EXERCISE REQUIREMENTS: Those lines of the material below that fall between its first line and the line with "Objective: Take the", both included, are to be repeated exactly.

*** Begin section ***

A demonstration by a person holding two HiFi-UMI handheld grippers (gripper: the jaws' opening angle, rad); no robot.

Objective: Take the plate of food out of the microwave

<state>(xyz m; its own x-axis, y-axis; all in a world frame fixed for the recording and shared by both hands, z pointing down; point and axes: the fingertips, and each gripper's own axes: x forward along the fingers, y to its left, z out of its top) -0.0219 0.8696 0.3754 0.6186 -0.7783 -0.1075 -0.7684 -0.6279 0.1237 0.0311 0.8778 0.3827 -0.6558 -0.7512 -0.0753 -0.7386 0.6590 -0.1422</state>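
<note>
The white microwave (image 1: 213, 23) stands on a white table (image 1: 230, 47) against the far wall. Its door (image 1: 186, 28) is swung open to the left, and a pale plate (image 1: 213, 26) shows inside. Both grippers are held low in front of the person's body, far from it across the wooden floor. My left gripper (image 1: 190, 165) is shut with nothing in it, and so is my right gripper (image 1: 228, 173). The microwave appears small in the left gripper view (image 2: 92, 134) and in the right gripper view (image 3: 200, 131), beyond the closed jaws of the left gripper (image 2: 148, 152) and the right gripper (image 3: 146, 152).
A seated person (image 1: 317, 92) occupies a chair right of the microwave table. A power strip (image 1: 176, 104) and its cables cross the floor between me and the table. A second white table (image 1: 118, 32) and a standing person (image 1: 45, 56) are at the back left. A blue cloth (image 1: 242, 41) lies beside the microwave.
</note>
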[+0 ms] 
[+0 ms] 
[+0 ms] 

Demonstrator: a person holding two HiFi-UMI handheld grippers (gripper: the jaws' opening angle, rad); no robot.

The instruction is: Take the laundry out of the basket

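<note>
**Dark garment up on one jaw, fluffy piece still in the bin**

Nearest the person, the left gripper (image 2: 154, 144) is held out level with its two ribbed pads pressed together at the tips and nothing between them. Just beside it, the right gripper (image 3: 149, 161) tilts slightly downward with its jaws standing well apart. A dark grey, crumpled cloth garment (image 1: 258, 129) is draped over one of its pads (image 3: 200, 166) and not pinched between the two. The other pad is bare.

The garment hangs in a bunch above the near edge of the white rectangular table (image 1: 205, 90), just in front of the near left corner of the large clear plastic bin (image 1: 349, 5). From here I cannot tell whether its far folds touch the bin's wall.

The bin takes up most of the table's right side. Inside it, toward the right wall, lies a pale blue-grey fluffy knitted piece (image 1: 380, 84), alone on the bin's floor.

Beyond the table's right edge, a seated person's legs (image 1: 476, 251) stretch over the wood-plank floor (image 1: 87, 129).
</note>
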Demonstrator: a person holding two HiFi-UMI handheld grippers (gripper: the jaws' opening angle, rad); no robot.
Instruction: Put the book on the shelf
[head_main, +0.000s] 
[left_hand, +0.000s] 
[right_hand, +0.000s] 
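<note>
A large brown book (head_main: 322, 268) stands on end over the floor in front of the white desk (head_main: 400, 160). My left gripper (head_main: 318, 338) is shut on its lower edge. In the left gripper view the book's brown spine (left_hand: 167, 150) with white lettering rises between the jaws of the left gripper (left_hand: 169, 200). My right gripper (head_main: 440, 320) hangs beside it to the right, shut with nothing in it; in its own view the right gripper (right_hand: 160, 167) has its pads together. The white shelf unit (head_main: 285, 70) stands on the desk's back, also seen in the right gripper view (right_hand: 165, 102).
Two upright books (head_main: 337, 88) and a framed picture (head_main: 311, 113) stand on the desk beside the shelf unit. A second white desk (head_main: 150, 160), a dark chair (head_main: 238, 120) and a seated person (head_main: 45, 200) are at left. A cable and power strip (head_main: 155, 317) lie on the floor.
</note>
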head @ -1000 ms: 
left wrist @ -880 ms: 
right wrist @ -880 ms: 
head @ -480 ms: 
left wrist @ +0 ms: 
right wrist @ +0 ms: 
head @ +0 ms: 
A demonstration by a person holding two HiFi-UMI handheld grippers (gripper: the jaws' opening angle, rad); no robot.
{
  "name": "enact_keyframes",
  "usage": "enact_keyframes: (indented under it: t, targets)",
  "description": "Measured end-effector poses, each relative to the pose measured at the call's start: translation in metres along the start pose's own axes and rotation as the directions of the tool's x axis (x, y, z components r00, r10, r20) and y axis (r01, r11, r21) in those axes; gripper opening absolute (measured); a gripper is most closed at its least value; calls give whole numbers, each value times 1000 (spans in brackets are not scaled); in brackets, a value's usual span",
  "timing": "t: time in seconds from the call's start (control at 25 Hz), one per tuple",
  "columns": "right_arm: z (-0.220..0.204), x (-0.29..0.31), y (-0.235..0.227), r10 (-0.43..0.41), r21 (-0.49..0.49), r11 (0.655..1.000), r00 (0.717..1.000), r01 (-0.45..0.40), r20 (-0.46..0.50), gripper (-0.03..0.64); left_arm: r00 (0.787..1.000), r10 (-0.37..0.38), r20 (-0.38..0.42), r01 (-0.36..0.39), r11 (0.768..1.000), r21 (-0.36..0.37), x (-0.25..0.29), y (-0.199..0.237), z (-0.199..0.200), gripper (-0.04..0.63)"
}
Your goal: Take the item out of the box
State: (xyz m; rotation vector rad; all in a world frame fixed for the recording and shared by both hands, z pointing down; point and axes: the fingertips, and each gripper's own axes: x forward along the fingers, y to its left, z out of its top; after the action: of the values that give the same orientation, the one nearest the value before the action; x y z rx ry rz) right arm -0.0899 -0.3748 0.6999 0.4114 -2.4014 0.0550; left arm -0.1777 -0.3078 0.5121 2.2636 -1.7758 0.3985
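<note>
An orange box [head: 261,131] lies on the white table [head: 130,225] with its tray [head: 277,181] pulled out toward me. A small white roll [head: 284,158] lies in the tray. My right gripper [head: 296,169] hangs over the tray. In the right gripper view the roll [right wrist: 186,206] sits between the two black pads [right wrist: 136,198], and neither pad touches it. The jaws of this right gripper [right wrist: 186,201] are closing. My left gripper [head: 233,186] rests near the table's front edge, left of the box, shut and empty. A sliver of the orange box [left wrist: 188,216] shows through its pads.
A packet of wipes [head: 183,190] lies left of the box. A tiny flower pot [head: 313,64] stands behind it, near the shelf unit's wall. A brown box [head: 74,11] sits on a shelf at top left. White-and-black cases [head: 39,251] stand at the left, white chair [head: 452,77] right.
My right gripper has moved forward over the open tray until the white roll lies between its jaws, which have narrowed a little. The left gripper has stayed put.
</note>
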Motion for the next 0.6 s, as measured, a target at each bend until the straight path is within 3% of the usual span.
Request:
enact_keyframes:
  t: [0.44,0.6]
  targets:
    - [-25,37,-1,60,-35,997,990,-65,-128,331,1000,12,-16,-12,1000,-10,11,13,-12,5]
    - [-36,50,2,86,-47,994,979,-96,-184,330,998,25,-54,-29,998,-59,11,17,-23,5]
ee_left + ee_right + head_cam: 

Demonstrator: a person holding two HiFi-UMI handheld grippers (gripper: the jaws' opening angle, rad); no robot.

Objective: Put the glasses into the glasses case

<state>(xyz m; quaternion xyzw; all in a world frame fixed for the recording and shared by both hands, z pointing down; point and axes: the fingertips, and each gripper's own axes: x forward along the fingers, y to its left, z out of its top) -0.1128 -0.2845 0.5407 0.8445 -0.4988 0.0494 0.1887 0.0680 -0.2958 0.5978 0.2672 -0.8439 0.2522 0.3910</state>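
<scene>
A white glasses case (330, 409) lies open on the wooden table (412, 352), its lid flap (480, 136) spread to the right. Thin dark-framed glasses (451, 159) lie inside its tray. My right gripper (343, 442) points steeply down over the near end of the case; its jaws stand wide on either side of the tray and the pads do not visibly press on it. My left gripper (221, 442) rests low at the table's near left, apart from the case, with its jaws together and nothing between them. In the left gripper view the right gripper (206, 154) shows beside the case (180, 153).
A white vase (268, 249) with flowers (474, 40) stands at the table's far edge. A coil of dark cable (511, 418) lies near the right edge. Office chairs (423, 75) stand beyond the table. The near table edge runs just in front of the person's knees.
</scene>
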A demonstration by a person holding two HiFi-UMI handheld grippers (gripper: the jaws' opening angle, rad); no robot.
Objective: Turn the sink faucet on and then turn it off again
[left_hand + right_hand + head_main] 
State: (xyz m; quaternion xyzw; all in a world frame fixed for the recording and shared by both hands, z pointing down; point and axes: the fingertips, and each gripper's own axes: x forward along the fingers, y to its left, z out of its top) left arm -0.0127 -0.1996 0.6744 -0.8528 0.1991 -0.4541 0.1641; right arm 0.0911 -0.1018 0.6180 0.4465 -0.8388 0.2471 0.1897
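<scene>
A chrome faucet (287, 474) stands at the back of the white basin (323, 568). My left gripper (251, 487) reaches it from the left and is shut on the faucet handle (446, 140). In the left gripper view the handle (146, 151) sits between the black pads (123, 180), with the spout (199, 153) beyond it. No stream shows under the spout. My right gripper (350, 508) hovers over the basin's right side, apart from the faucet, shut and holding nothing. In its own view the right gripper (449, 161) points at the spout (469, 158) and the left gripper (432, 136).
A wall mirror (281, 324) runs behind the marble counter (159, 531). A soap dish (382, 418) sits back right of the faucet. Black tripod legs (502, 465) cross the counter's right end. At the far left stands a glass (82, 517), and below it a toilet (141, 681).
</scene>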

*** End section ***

REPLY TO THE TASK:
A demonstration by a person holding two HiFi-UMI handheld grippers (gripper: the jaws' opening angle, rad); no robot.

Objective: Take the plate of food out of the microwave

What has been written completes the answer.